Lyft & Magna Team Up on Self-Driving Systems

Lyft and Canadian auto parts supplier Magna will jointly develop and manufacture self-driving systems for use throughout the auto industry in a partnership that includes a $200 million investment in Lyft by Magna.

The companies will develop the technologies at Lyft’s Level 5 Engineering Center in Palo Alto, Calif., combining Magna’s hardware expertise and manufacturing capacity with Lyft’s software and its insights from millions of ride-hailing trips.

The self-driving technology should hit the market over the next few years, the companies noted in a press release. They plan to create joint intellectual property, use it in Lyft’s network, and sell it to others across the automotive industry. The deal is subject to regulatory approval.

Driverless cars are only beginning to hit the road in small numbers in limited areas. Before they go mainstream, the software that controls them must be refined and parts such as radar and Lidar systems need to get smaller and cheaper.

The need to tackle these jobs has brought together automakers, component manufacturers, tech giants and transportation companies in sometimes overlapping partnerships. Google parent company Alphabet led a $1 billion investment in Lyft last October after a tentative partnership between Google and Uber went sour. Then Alphabet’s Waymo division got a $249 million stake in Uber by settling a fierce legal battle last month.

Lyft and Magna come at autonomous cars from different sides, apparently with complementary strengths.

Magna, based in Aurora, Ontario, is one of the largest suppliers of components to car manufacturers, alongside companies like Bosch, Denso and Continental, which have their own self-driving projects and partnerships. Magna has 335 manufacturing operations around the world. Lyft, in Silicon Valley, is already aggressively pursuing and testing autonomous technology.

When it founded the Level 5 center last year, the company said 10% of its engineers were working on self-driving systems.

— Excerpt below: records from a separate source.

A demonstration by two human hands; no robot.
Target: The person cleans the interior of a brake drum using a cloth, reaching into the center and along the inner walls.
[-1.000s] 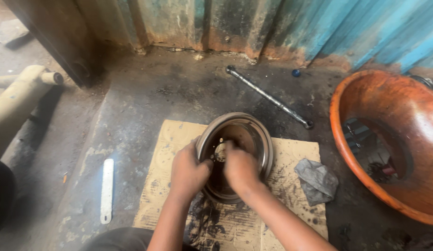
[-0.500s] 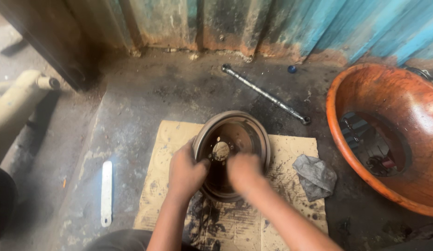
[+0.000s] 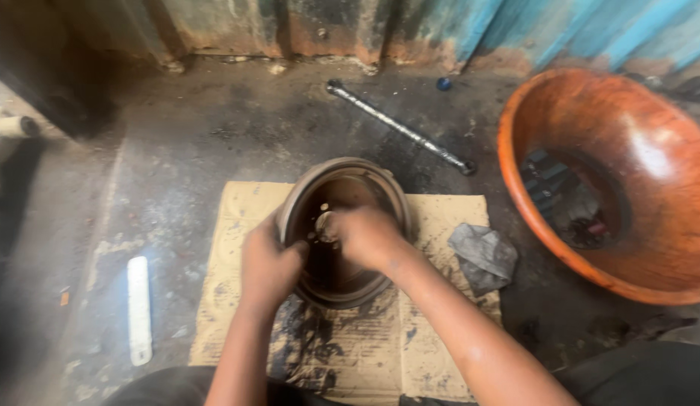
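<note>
Gripping a rusty brake drum (image 3: 342, 180) with both hands on a grease-stained sheet of cardboard (image 3: 440, 225) in the middle of the frame.

At the drum's lower left rim the left hand (image 3: 269, 265) is clamped, fingers curled over the edge; the right hand (image 3: 369, 237) reaches inside the hollow, fingers bent near the centre hole, though whether they pinch anything there cannot be told. Just right of the drum a crumpled grey rag (image 3: 484, 256) lies on the cardboard. At the right edge of the frame a big orange basin (image 3: 651, 150) holds dark parts. Toward the upper middle a long metal bar (image 3: 399, 128) lies on the dirty concrete floor, and a white strip (image 3: 139, 308) lies at lower left.
</note>
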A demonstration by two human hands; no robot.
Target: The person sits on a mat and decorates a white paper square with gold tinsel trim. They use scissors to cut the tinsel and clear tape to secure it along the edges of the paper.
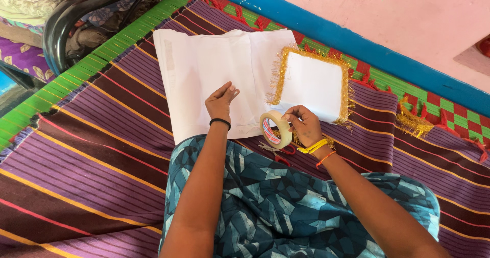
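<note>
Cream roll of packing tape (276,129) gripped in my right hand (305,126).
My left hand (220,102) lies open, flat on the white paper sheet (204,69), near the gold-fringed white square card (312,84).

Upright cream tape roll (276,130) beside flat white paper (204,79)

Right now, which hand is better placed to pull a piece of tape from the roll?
The left hand: it rests free on the white paper, while the right hand already holds the tape roll.
</note>
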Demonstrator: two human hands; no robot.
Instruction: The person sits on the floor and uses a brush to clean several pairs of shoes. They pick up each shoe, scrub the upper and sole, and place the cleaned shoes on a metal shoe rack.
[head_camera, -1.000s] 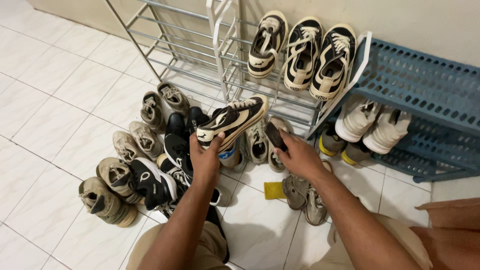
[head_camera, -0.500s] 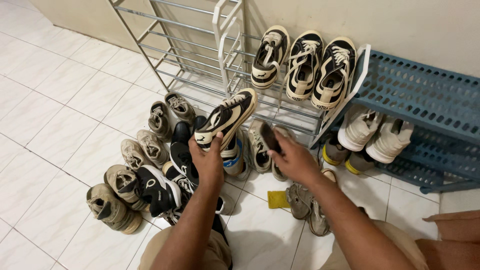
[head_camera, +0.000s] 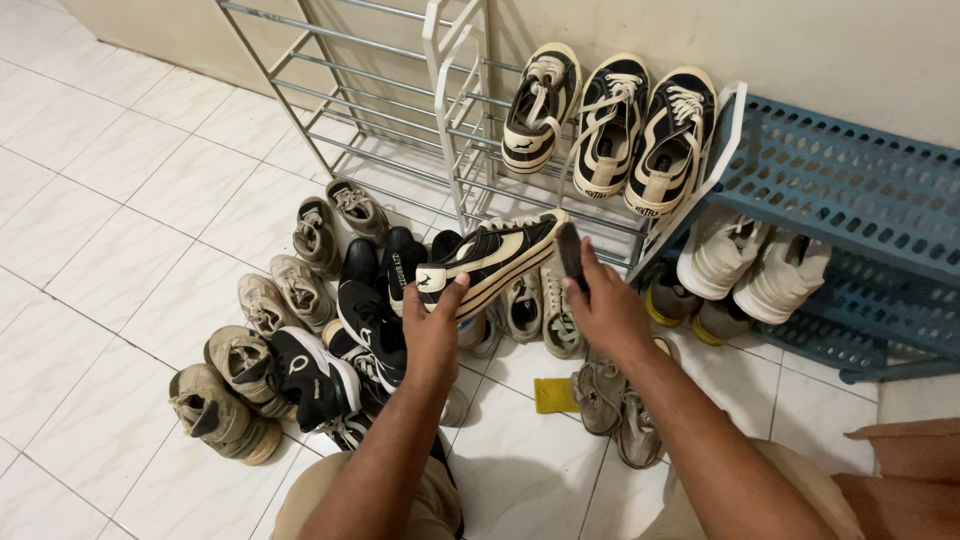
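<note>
Black-and-cream sneaker was held on its side, above the floor pile just near of the metal rack. Left hand pinched its heel. Right hand gripped a small dark object, kind unclear.

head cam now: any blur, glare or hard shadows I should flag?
Head view: mostly sharp; the dark brush in the right hand looks slightly smeared, while the black-and-cream sneaker held by the left hand reads crisp. Soft sheen on the white floor tiles, no blown-out glare. Soft shadows beneath the arms and under the blue rack; straight lines bow slightly toward the edges.
</note>
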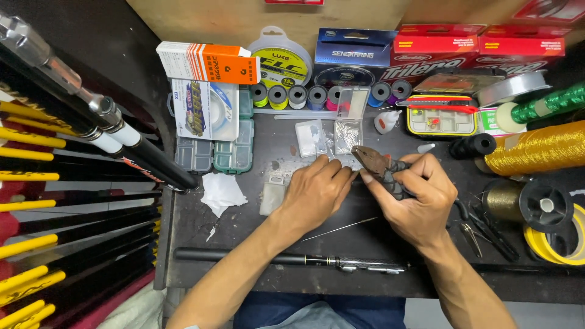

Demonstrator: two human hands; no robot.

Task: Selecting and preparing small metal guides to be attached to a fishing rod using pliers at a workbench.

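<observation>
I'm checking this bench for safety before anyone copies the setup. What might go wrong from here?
The pliers in the right hand close right beside the left hand's fingertips, so a pinch seems possible. A thin bare wire lies loose between the forearms and might prick a wrist or get swept off. The rod lies along the table's front edge, where an elbow might knock it off.

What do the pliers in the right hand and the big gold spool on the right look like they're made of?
Pliers: jaws look like dull brownish metal, possibly rusted; the dark handles in the right hand look rubber or plastic coated, hard to confirm. Gold spool: tightly wound metallic-looking thread, judging by its fine ridges and glittery sheen.
</observation>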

Lyft has taken a more open approach than Uber has to self-driving development. Last year it launched what it called an open platform for software, hardware and vehicle developers to put their technologies on Lyft’s ride network.

Partners can learn from the tens of millions of miles per day that Lyft cars cover, encountering different driving scenarios and gaining insights into things like traffic patterns, Lyft says. Eventually, three-dimensional map data will be part of the project. Meanwhile, Lyft can bring partners’ cars into its ride-hailing fleet. Carmakers including General Motors, Ford and Jaguar have partnered with the company.

Lyft is gaining on arch-rival, Uber, which recently has been rocked by scandals and its court battle with Waymo. Lyft reported earlier this week its revenue grew by 168% in the fourth quarter of last year. That was nearly three times Uber’s growth rate of 61% — though Uber revenue grew from a much larger base.

Lyft brought in $1 billion in revenue for all of 2017, while its larger rival collected $2.2 billion in the fourth quarter alone.

Magna CEO Don Walker said recently the company had billions in cash and would invest in electric and autonomous car technology, possibly through acquisitions. Last month, Magna announced a high-definition radar system it said could track and identify nearly 100 times as many objects as other car radars.